Dado que no se ha cumplido el objetivo de derrocar a Maduro mediante un colapso institucional -especialmente dentro de las Fuerzas Armadas Nacionales Bolivarianas-, Trump debe recalibrar su estrategia de guerra, dado el estancamiento y desgaste de las medidas adoptadas durante meses. La presión no funcionó y ahora recurre al lenguaje del “diálogo” como maniobra para reposicionarse, giro que también refleja las contradicciones dentro de su movimiento y del propio aparato de poder estadounidense. En concreto, la lucha entre facciones que lo apoyan y compiten entre sí con diferentes agendas: el bloque MAGA, ahora dividido por decisiones y gestos que muchos ven como un alejamiento de aquella promesa fundacional: “Make America Great Again”; halcones neoliberales, centrados en la imposición económica centrada en el petróleo, y neoconservadores beligerantes, que optan por la confrontación directa. A esto se suma el avance del multilateralismo con China y Rusia como actores centrales, actuando como contrapeso político, diplomático y militar que limita la capacidad de Estados Unidos para imponer su agenda.
Según el superhalcón Elliott Abrams, quien fue representante especial para Venezuela durante la primera administración Trump, el actual ocupante de la Casa Blanca carece de “claridad” sobre qué hacer en Venezuela, pero debe “eliminar” sus “dudas” y “ambigüedades” y atacar militarmente al régimen del “dictador” Maduro en su territorio.

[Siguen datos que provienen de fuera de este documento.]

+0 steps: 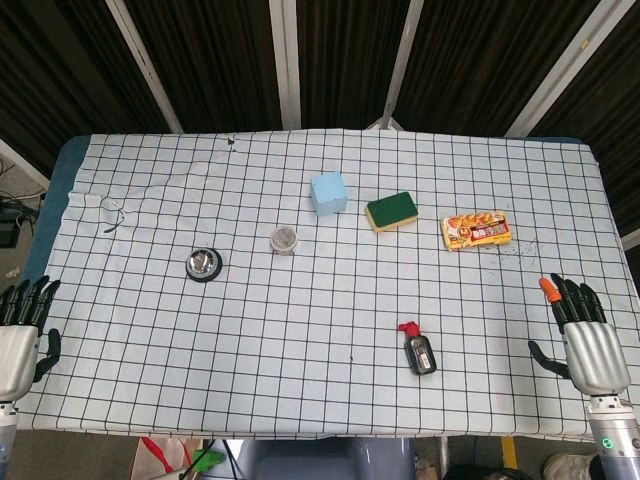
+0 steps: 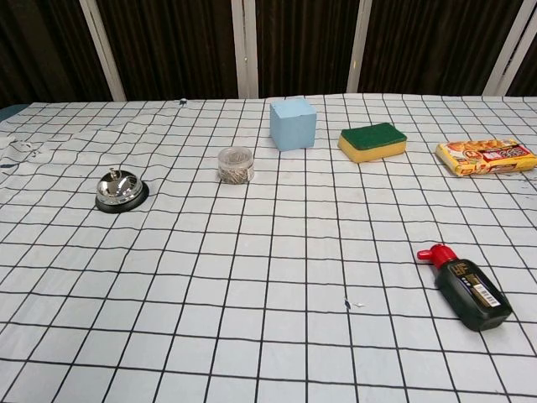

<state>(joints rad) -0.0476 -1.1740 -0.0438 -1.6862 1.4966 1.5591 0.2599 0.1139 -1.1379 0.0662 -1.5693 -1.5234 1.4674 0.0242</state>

Ex Subsecretario de Estado para América Latina en la Administración Reagan y miembro destacado del Consejo de Relaciones Exteriores (CFR, Nueva York, 1921, Director grupo de expertos “poderes profundos”), en un artículo de revista Extranjero Negocios (20/11/25), el portavoz de la institución, Abrams, uno de los artífices del plan de Trump para dividir Gaza, confirma que los asesores del presidente deberían convencerle de que “ya ha superado el punto de no retorno: el juego ha comenzado, yo gano o gana Maduro”.
Titulado “Cómo derrocar a Maduro: por qué el cambio de régimen es el único camino a seguir en Venezuela”, Abrams admite en su artículo que “no sería ni prudente ni necesario desplegar fuerzas terrestres en Venezuela”, pero afirma que crear las condiciones para la caída de Maduro “requerirá ataques de algo más que barcos narcotraficantes en aguas internacionales”. Por lo tanto, propone que Washington amplíe su “lista de objetivos” y, para proteger los aviones estadounidenses que puedan atacar objetivos en Venezuela, debería “destruir” los sistemas de defensa aérea de Venezuela, los aviones F-16 en la base aérea de Palo Negro y los aviones Sukhoi en la base aérea situada en La Orchila, una isla a unos 160 kilómetros de la costa. También se supone que atacarán “bases en el oeste de Venezuela utilizadas por el Ejército de Liberación Nacional (ELN), grupo terrorista colombiano aliado de Maduro y también dedicado al narcotráfico”.
Para aprovechar el “narcisismo maligno” de Trump, Abrams afirma que el “peligro” para él y su administración radica en que “después de muchos golpes de pecho” y una demostración de poder naval, al final dejan a Maduro en el poder, lo que demostraría que la influencia de Estados Unidos en el subcontinente es “limitada”, y que beneficiaría la seguridad nacional del régimen venezolano y de países hostiles como China, Rusia, Cuba e Irán. Sin embargo, en términos de teoría de juegos y cálculos de costo-beneficio, el plan Abrams implica grandes riesgos, y Trump lo sabe: Venezuela podría entrar en una fase prolongada de resistencia con tácticas de guerrilla y sabotaje, y algunos marines regresarían a Estados Unidos en bolsas de plástico.